··· Collected material ···

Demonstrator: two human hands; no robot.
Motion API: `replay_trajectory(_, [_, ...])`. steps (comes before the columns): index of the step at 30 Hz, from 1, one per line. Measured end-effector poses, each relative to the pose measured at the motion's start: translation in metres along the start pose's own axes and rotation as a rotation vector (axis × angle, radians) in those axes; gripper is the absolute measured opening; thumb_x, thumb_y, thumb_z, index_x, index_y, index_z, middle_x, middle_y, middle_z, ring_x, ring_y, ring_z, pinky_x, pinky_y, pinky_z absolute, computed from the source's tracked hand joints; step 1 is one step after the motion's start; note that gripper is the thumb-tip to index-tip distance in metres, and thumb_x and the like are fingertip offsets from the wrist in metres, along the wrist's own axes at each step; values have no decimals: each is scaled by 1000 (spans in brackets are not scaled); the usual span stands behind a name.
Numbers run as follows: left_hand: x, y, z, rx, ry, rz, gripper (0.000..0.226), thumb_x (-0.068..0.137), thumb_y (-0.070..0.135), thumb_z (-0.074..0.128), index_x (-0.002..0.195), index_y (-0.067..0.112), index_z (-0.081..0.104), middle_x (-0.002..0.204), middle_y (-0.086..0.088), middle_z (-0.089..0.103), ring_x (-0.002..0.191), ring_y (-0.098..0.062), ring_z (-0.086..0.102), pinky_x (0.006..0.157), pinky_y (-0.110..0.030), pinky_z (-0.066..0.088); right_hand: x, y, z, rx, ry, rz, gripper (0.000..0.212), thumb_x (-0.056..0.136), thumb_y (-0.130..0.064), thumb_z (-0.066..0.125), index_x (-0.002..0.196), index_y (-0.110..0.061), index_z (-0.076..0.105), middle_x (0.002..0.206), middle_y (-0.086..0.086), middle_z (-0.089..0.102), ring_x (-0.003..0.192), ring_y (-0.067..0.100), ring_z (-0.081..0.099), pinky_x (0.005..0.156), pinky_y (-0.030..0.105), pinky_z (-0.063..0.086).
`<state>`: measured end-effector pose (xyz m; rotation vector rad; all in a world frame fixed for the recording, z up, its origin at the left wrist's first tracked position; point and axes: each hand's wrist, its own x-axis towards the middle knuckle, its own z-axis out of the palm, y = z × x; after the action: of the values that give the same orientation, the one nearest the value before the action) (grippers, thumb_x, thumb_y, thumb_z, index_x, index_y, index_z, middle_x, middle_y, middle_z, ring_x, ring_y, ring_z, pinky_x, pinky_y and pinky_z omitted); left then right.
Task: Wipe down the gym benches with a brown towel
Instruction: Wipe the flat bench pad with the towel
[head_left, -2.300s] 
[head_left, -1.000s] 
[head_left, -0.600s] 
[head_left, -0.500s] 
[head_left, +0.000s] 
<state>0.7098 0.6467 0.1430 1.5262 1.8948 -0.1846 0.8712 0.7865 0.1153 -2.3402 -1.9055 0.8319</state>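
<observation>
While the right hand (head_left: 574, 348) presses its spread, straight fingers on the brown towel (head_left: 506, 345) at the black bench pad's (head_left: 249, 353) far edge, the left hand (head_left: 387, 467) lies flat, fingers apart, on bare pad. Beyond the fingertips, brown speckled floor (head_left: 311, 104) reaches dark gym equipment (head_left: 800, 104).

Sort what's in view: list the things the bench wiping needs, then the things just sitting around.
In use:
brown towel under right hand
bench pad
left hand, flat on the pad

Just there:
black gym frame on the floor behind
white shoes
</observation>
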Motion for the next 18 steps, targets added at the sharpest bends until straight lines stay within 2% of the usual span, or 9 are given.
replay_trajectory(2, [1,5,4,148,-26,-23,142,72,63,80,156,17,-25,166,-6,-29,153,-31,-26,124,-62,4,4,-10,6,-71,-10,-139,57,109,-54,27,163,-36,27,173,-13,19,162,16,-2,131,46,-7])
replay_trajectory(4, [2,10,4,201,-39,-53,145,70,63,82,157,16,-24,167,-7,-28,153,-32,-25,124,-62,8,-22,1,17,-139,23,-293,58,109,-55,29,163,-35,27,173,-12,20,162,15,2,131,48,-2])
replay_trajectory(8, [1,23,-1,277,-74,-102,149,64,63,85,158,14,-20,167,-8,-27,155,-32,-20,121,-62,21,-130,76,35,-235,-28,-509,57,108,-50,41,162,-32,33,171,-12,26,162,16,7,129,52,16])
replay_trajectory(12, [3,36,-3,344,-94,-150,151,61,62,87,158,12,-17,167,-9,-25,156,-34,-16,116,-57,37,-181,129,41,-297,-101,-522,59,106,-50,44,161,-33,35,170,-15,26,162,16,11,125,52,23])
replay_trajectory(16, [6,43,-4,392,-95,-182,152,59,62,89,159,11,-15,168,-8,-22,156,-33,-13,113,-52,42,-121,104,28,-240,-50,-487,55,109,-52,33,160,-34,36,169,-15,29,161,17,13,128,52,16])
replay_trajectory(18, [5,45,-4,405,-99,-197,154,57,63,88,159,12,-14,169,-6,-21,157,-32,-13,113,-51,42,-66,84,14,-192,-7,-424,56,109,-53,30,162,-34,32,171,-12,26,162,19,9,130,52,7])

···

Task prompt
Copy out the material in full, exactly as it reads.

Response to the exercise
Demonstrator: two human hands; no robot.
Motion API: `replay_trajectory(_, [_, ...])`. steps (comes before the columns): index of the step at 30 Hz, from 1, one per line. Measured end-effector poses, each relative to the pose measured at the motion's start: translation in metres along the start pose's own axes and rotation as a rotation vector (axis × angle, radians) in those axes; gripper is the absolute measured opening; thumb_x, thumb_y, thumb_z, index_x, index_y, index_z, middle_x, middle_y, middle_z, ring_x, ring_y, ring_z, pinky_x, pinky_y, pinky_z absolute, computed from the source's tracked hand joints; step 1 is one step after the motion's start; note that gripper is the thumb-tip to index-tip distance in metres, and thumb_x and the like are fingertip offsets from the wrist in metres, along the wrist's own axes at each step; values have no decimals: each is scaled by 1000 (spans in brackets are not scaled); the usual span stands behind a name.
Numbers run as follows: left_hand: x, y, z, rx, ry, rz, gripper (0.000..0.226), thumb_x (-0.068..0.137), thumb_y (-0.070..0.135), thumb_z (-0.074..0.128), index_x (-0.002..0.195), index_y (-0.067..0.112), index_z (-0.081..0.104), middle_x (-0.002..0.204), middle_y (-0.086..0.088), middle_z (-0.089..0.103), ring_x (-0.002..0.191), ring_y (-0.098..0.062), ring_z (-0.086..0.102), pinky_x (0.006..0.157), pinky_y (-0.110..0.030), pinky_z (-0.066..0.088); right_hand: x, y, z, rx, ry, rz, gripper (0.000..0.212), thumb_x (-0.056..0.136), thumb_y (-0.130..0.064), thumb_z (-0.066..0.125), index_x (-0.002..0.196), index_y (-0.110..0.061), index_z (-0.076..0.105), middle_x (0.002..0.206), middle_y (-0.086..0.086), middle_z (-0.089..0.102), ring_x (-0.003..0.192), ring_y (-0.067..0.100), ring_z (-0.081..0.099), pinky_x (0.005..0.156), pinky_y (-0.030..0.105), pinky_z (-0.063..0.086).
`<state>`: measured end-effector pose (xyz m; rotation vector rad; all in a world frame fixed for the recording, z up, its origin at the left wrist's first tracked position; point and axes: each hand's wrist, its own x-axis towards the middle knuckle, its own z-axis out of the palm, y = z × x; after the action: of the values that give the same orientation, the one nearest the value before the action) (grippers, thumb_x, thumb_y, thumb_z, index_x, index_y, index_z, middle_x, middle_y, middle_z, ring_x, ring_y, ring_z, pinky_x, pinky_y and pinky_z omitted); left then right.
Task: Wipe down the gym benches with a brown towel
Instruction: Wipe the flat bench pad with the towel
[head_left, -2.300s] 
[head_left, -1.000s] 
[head_left, -0.600s] 
[head_left, -0.500s] 
[head_left, +0.000s] 
<state>0.7098 0.6467 0.1430 1.5262 1.8948 -0.1846 0.8712 0.7865 0.1153 -2.3402 -1.9055 0.8319</state>
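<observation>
While the right hand (head_left: 574, 348) presses its spread, straight fingers on the brown towel (head_left: 506, 345) at the black bench pad's (head_left: 249, 353) far edge, the left hand (head_left: 387, 467) lies flat, fingers apart, on bare pad. Beyond the fingertips, brown speckled floor (head_left: 311, 104) reaches dark gym equipment (head_left: 800, 104).

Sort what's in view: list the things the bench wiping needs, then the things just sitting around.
In use:
brown towel under right hand
bench pad
left hand, flat on the pad

Just there:
black gym frame on the floor behind
white shoes
</observation>
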Motion for the next 18 steps, targets added at the sharpest bends until straight lines stay within 2% of the usual span, or 9 are given.
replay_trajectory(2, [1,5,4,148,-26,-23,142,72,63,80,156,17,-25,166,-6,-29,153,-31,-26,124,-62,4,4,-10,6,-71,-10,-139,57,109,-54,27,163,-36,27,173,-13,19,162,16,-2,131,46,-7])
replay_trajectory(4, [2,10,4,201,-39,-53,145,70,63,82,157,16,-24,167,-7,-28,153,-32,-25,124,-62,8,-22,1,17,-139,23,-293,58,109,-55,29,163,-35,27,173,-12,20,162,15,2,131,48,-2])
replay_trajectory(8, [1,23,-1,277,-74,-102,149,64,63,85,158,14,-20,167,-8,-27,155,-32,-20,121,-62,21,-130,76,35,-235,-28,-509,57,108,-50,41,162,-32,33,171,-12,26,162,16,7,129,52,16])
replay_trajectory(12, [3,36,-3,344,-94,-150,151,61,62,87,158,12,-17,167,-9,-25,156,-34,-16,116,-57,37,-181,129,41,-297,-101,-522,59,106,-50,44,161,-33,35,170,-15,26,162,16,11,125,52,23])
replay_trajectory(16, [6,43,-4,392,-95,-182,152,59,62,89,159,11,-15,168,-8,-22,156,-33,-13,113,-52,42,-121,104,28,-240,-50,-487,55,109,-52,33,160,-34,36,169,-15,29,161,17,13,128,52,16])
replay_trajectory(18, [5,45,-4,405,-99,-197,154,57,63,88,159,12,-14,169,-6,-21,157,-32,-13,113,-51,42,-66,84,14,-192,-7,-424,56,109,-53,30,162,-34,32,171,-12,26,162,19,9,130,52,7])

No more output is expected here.